==== The data
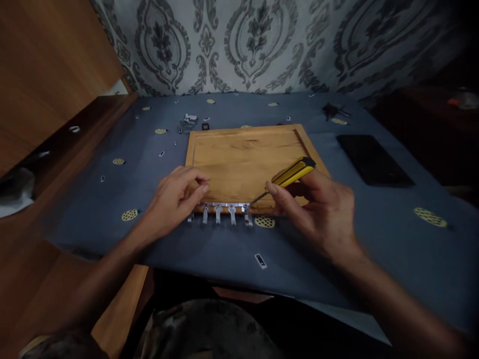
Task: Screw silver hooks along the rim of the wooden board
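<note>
In my right hand (pixel 322 209) is a yellow-and-black screwdriver (pixel 292 172), held at a slant. Its shaft points down and left, and the tip meets the right end of a metal hook rail (pixel 225 205). The rail, with several silver hooks, lies along the near edge of a wooden board (pixel 239 159); the hooks hang past that edge. My left hand (pixel 172 197) is at the board's near left corner, close to the rail's left end. Its thumb and forefinger tips are nearly together, and whatever is between them cannot be made out.
A patterned blue cloth (pixel 224 254) covers the table. Behind the board lie small metal parts (pixel 188 122) and a small black square item (pixel 205 126). To the right are a black phone-like slab (pixel 374 159) and a dark object (pixel 333 110). A wooden cabinet (pixel 52 60) stands left.
</note>
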### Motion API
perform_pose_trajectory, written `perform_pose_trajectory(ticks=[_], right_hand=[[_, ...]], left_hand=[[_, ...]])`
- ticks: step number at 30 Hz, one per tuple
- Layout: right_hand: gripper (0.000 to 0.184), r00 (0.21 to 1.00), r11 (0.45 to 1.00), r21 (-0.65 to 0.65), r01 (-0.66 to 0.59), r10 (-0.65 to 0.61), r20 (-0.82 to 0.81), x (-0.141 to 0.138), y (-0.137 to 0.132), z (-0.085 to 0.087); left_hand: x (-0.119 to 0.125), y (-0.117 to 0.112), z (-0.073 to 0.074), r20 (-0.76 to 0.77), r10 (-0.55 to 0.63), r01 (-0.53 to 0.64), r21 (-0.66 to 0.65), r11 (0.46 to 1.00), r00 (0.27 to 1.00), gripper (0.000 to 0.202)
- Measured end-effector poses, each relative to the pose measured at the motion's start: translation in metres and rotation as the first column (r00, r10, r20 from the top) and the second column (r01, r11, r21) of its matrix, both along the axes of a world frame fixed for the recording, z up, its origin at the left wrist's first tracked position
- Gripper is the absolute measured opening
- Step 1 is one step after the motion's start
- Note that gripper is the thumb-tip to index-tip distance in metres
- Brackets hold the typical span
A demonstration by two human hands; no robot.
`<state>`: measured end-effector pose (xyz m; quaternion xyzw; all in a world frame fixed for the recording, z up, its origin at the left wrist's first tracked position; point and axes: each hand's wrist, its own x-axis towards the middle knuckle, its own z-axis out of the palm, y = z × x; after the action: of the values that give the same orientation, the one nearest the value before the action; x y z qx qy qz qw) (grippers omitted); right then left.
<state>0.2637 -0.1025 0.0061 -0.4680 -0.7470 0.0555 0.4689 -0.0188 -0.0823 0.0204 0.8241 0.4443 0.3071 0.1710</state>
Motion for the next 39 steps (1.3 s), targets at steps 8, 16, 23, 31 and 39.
perform_pose_trajectory(ticks=[8, 16, 23, 31, 39], right_hand=[[0.035, 0.999, 0.993, 0.119, 0.001, -0.005, 0.034, -0.001, 0.000, -0.002], [0.037, 0.997, 0.992, 0.125, 0.027, -0.036, 0.074, -0.003, -0.001, -0.003], [0.032, 0.998, 0.994, 0.112, 0.009, -0.016, 0.064, -0.004, -0.003, 0.001], [0.036, 0.991, 0.995, 0.018, 0.099, -0.101, 0.085, -0.002, -0.008, 0.000], [0.033, 0.994, 0.992, 0.122, 0.042, -0.054, 0.098, -0.003, -0.006, 0.002]], left_hand=[[-0.002, 0.000, -0.001, 0.009, 0.004, -0.004, -0.001, 1.000, 1.000, 0.015], [0.034, -0.018, -0.012, -0.228, -0.157, 0.178, 0.072, 0.982, 0.961, 0.056], [0.060, -0.019, -0.018, -0.365, -0.131, 0.160, 0.051, 0.986, 0.922, 0.055], [0.059, -0.013, -0.022, -0.366, -0.147, 0.163, 0.014, 0.986, 0.919, 0.051], [0.060, -0.010, -0.024, -0.325, -0.162, 0.173, 0.004, 0.985, 0.932, 0.051]])
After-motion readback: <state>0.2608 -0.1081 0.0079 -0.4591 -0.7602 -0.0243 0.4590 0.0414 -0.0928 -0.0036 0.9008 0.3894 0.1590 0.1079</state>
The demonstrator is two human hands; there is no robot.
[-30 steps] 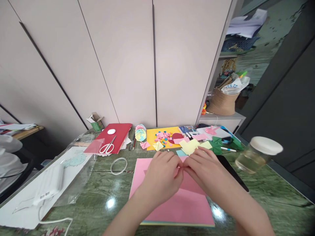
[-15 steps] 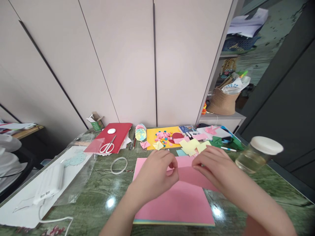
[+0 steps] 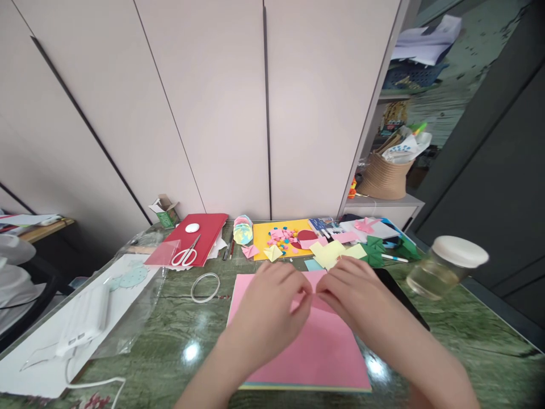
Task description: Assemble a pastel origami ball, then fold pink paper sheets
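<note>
"Pink paper sits squarely below the hands, doesn't it?"

"Yes, a flat stack on the green table, with blue and yellow edges showing along its near side. Both hands are over its far half."

"What are they doing?"

"The left hand has thumb and forefinger curled together, and the right hand is bent the same way, fingertips just beside the left's. I can't tell whether anything is pinched between them; the fingers hide it."

"And around them?"

"Pale yellow squares lie just beyond the right hand, and a black flat object is partly covered by the right forearm. Further right stands a jar with a white lid."

"To the left?"

"A white ring near the stack, then white-handled scissors on a flat red stack."

"Behind?"

"A yellow-orange sheet, strewn with small pink, blue and yellow pieces."
</note>
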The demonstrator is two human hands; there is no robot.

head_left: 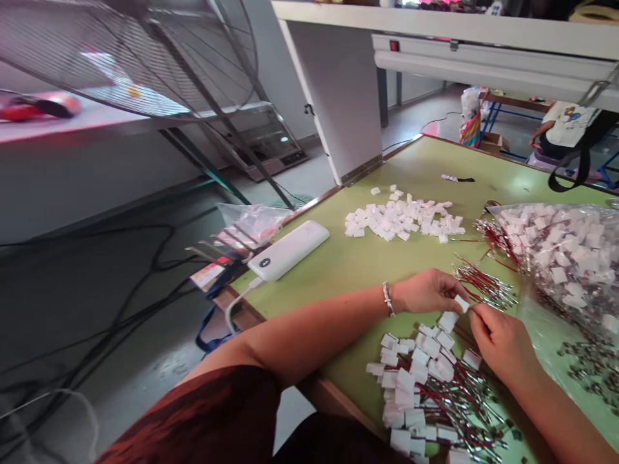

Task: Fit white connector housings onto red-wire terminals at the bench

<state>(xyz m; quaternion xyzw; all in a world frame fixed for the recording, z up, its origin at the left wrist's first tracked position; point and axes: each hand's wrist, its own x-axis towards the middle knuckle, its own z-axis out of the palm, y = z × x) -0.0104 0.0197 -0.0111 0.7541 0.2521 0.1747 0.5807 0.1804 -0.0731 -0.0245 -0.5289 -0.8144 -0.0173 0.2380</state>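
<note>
My left hand [430, 291] pinches a small white plastic connector housing [461, 303] between thumb and fingers. Close against it, my right hand [503, 341] has thumb and forefinger pressed together; what lies between them is too small to make out. Just beyond my hands lies a bundle of red and dark wires [488, 283] with metal ends. Below them, nearer to me, is a pile of white housings [406, 386] joined to red and black wires [464, 393]. Loose white housings [401, 216] are scattered farther back on the green tabletop [309, 283].
A clear bag full of white housings [565, 251] lies at the right, with small dark metal parts [590, 367] in front. A white power bank [290, 250] with a cable sits on the left edge. A large fan [145, 58] stands left. Across the room sits a person [565, 129].
</note>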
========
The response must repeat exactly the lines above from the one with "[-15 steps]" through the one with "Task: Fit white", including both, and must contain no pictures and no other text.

= Result =
[-15 steps] 
[+0 steps] 
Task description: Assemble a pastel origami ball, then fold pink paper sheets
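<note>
"Pink paper sits squarely below the hands, doesn't it?"

"Yes, a flat stack on the green table, with blue and yellow edges showing along its near side. Both hands are over its far half."

"What are they doing?"

"The left hand has thumb and forefinger curled together, and the right hand is bent the same way, fingertips just beside the left's. I can't tell whether anything is pinched between them; the fingers hide it."

"And around them?"

"Pale yellow squares lie just beyond the right hand, and a black flat object is partly covered by the right forearm. Further right stands a jar with a white lid."

"To the left?"

"A white ring near the stack, then white-handled scissors on a flat red stack."

"Behind?"

"A yellow-orange sheet, strewn with small pink, blue and yellow pieces."
</note>
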The demonstrator is two human hands; there is no robot.

head_left: 

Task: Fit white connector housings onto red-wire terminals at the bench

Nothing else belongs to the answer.